Segment Open

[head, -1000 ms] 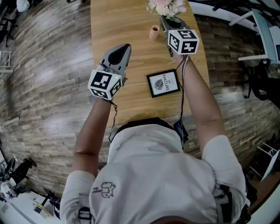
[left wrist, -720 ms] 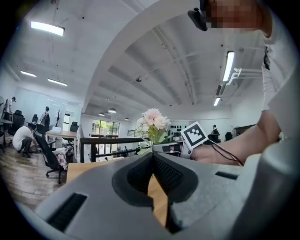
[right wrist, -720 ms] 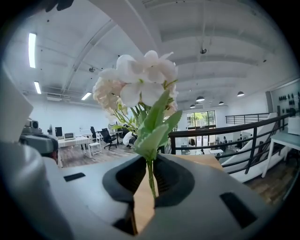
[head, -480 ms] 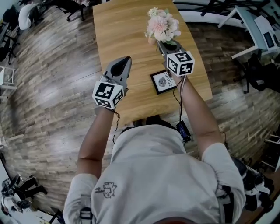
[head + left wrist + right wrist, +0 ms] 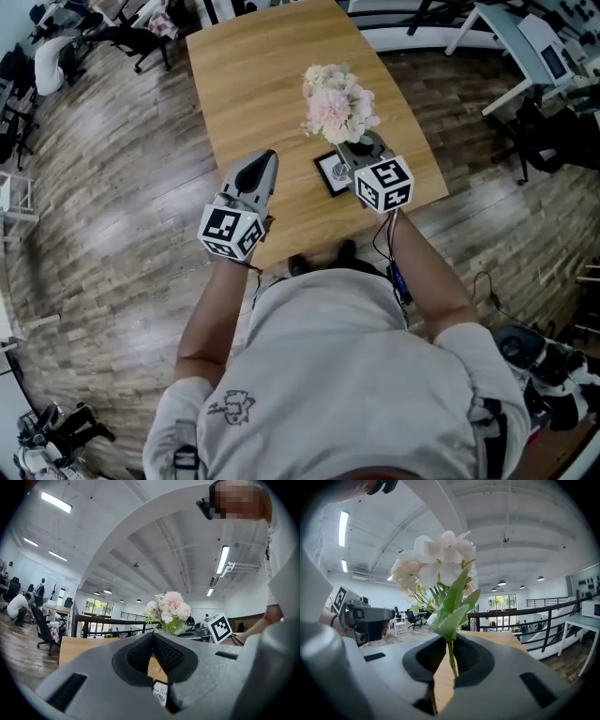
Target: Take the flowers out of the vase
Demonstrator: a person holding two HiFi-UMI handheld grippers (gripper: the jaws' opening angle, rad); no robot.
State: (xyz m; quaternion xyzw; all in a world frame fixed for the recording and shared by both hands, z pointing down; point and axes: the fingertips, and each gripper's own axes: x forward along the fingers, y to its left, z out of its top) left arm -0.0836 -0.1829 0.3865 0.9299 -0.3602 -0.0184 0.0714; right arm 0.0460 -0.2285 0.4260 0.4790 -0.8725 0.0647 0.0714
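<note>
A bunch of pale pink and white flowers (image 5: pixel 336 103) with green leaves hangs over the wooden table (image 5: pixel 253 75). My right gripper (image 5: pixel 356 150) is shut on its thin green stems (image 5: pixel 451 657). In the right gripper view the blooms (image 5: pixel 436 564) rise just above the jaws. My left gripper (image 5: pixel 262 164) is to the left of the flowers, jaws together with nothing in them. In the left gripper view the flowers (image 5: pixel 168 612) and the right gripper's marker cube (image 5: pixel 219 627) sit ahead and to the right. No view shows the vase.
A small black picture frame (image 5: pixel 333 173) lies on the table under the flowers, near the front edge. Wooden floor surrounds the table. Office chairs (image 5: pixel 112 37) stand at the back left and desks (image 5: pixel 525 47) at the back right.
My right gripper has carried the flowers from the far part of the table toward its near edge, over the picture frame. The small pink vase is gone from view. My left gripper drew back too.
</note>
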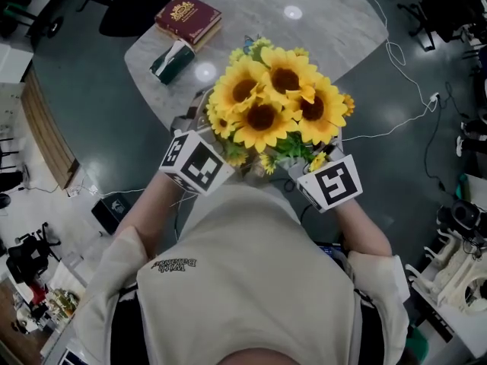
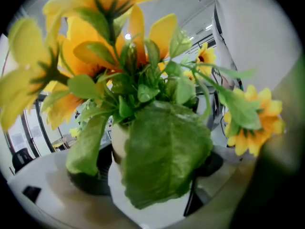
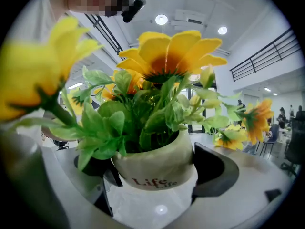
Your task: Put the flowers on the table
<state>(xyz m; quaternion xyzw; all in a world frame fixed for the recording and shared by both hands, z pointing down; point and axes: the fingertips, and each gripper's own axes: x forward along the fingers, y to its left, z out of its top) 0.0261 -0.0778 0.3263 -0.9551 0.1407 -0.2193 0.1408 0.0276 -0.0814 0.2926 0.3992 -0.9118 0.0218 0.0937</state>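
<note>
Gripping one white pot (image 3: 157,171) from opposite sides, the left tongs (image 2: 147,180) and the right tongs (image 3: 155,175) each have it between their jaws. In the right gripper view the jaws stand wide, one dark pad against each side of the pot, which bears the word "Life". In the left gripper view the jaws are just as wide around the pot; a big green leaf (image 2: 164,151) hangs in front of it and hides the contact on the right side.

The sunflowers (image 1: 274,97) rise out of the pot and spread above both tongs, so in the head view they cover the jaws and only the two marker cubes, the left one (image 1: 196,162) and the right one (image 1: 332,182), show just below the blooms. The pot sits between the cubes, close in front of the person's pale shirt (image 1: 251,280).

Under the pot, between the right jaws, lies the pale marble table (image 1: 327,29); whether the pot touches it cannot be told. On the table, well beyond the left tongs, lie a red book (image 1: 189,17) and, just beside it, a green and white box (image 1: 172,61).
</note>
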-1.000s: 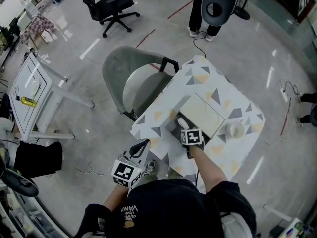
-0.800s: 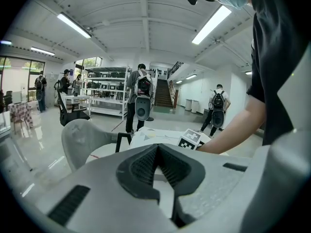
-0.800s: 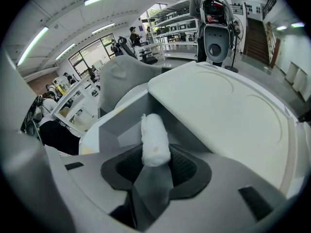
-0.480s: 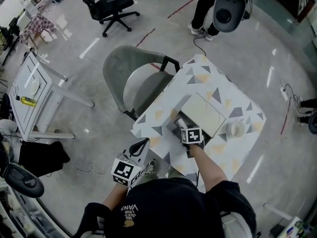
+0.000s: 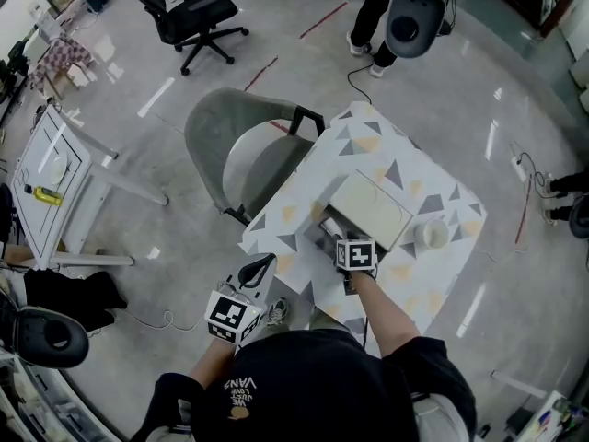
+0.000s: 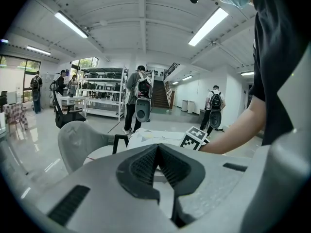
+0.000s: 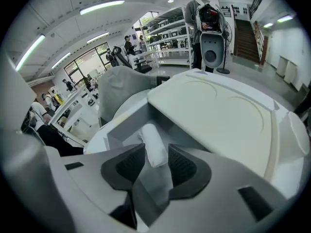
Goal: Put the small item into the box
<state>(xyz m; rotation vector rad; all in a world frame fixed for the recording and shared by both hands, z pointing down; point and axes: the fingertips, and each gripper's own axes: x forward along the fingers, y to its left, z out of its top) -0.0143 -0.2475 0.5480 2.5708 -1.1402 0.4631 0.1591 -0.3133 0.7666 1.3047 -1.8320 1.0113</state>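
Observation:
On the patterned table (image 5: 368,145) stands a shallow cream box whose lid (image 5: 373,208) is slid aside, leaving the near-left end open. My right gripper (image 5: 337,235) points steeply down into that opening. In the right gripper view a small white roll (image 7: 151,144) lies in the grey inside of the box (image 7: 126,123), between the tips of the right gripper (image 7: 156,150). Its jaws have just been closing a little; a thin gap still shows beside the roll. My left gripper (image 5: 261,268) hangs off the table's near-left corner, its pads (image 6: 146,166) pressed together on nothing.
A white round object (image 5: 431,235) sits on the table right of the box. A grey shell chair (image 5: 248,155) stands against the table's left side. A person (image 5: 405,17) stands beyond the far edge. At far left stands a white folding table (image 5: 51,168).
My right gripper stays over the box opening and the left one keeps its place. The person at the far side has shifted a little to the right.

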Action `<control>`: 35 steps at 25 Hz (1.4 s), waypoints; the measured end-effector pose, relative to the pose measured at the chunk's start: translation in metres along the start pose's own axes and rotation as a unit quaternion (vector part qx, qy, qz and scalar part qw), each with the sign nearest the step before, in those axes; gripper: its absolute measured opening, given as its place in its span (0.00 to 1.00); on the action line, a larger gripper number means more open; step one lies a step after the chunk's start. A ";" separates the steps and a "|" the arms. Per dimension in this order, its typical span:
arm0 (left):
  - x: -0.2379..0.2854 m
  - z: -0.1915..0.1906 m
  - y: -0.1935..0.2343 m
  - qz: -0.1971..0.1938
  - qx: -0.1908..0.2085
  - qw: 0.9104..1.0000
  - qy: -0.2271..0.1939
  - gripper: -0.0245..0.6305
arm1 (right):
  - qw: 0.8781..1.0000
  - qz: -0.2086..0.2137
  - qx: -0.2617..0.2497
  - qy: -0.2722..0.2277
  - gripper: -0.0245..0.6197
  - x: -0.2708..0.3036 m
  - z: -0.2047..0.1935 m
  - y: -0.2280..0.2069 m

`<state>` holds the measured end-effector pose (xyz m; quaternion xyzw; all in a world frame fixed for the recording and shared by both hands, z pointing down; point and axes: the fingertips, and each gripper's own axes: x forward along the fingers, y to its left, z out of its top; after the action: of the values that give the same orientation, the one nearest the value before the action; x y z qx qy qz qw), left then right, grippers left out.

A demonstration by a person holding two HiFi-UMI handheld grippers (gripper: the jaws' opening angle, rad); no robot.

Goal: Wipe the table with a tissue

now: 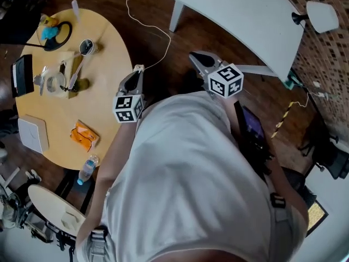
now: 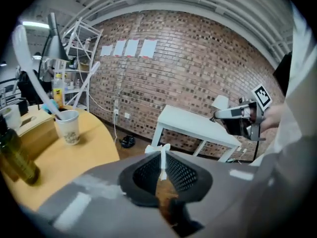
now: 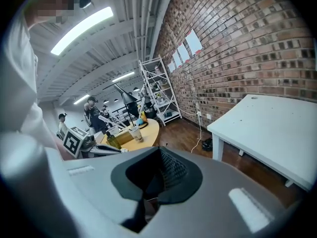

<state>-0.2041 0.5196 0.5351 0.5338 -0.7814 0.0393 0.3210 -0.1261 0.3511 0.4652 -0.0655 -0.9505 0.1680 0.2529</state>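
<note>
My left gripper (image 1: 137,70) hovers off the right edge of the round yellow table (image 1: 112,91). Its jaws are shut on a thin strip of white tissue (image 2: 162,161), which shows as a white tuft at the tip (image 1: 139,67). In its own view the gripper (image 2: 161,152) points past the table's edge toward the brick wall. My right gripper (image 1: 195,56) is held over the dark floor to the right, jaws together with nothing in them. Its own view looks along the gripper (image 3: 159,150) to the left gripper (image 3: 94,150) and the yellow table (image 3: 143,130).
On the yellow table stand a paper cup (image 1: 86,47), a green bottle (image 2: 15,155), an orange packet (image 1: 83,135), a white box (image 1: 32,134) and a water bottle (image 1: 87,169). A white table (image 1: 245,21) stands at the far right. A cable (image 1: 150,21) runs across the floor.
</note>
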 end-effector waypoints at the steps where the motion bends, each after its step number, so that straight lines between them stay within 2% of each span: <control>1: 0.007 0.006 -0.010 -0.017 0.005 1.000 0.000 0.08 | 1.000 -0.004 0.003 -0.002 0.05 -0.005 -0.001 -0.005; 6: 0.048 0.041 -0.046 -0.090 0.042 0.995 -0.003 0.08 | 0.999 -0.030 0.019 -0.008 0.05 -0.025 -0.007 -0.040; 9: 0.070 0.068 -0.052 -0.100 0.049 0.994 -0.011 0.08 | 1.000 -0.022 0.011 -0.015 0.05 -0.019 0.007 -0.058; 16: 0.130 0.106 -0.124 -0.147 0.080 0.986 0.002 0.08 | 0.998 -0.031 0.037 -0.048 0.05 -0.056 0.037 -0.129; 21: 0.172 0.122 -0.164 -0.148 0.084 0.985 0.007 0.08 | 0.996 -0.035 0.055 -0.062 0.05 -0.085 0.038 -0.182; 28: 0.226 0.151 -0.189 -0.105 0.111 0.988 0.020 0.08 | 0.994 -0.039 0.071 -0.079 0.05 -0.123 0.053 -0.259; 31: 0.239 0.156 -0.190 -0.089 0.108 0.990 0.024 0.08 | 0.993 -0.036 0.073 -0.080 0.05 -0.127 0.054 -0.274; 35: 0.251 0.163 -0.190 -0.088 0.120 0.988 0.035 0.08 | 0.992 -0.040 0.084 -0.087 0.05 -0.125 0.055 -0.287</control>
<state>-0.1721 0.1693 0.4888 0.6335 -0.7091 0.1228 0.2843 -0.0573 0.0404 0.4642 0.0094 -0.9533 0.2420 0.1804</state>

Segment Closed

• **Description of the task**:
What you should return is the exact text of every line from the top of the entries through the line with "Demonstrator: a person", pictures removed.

• **Task solution**:
[head, -1000 ms] 
[left wrist, -720 ms] 
[right wrist, -720 ms] 
[head, -480 ms] 
[head + left wrist + right wrist, +0 ms] 
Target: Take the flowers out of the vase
Demonstrator: a person holding two HiFi-UMI handheld grippers (gripper: the jaws' opening angle, rad); no robot.

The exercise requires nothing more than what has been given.